● **Problem description**: The answer is to be the data that follows, transcribed exactly, minus its pictures.
*** Recorded information Section Begins ***
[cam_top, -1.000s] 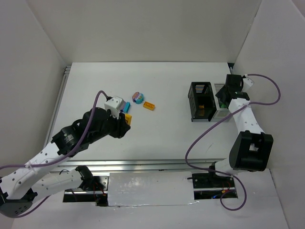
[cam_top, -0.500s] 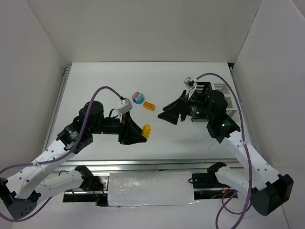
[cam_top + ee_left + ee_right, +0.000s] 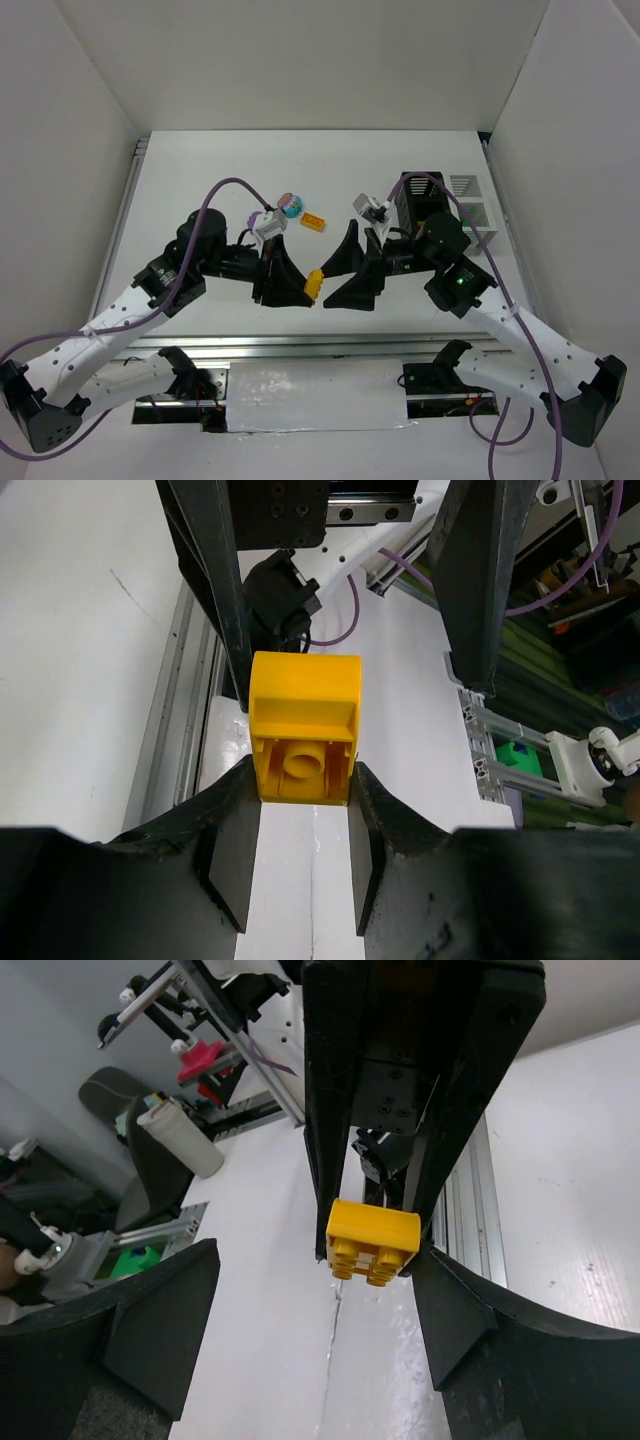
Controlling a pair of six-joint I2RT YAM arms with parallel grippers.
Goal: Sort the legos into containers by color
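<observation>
My left gripper (image 3: 306, 287) is shut on a yellow lego (image 3: 314, 284) and holds it above the table's near middle. In the left wrist view the yellow lego (image 3: 303, 730) sits pinched between my fingertips (image 3: 240, 810), hollow underside facing the camera. My right gripper (image 3: 340, 277) is open and faces the left one, its jaws spread to either side of the lego. In the right wrist view the lego (image 3: 372, 1242) hangs stud side out between my open right gripper (image 3: 318, 1265), close to the right finger (image 3: 455, 1310). A purple, teal and pink lego stack (image 3: 289, 205) and an orange lego (image 3: 314, 222) lie farther back.
A taller black bin (image 3: 408, 203) stands at the right back with two lower white bins (image 3: 470, 200) beside it. The table's metal front rail (image 3: 300, 345) runs under both arms. White walls close in the left, back and right sides.
The left gripper has carried the yellow lego right toward the table's middle. The right arm has swung from the bins leftward, and its open jaws now flank the lego.
</observation>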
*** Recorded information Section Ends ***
● **Task solution**:
[cam_top, -1.000s] 
[cam_top, -0.500s] 
[cam_top + ee_left + ee_right, +0.000s] 
Controlling a pair of six-joint I2RT YAM arms with parallel grippers.
Goal: Sort the legos into containers by color
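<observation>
My left gripper (image 3: 306, 287) is shut on a yellow lego (image 3: 314, 284) and holds it above the table's near middle. In the left wrist view the yellow lego (image 3: 303, 730) sits pinched between my fingertips (image 3: 240, 810), hollow underside facing the camera. My right gripper (image 3: 340, 277) is open and faces the left one, its jaws spread to either side of the lego. In the right wrist view the lego (image 3: 372, 1242) hangs stud side out between my open right gripper (image 3: 318, 1265), close to the right finger (image 3: 455, 1310). A purple, teal and pink lego stack (image 3: 289, 205) and an orange lego (image 3: 314, 222) lie farther back.
A taller black bin (image 3: 408, 203) stands at the right back with two lower white bins (image 3: 470, 200) beside it. The table's metal front rail (image 3: 300, 345) runs under both arms. White walls close in the left, back and right sides.
The left gripper has carried the yellow lego right toward the table's middle. The right arm has swung from the bins leftward, and its open jaws now flank the lego.
</observation>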

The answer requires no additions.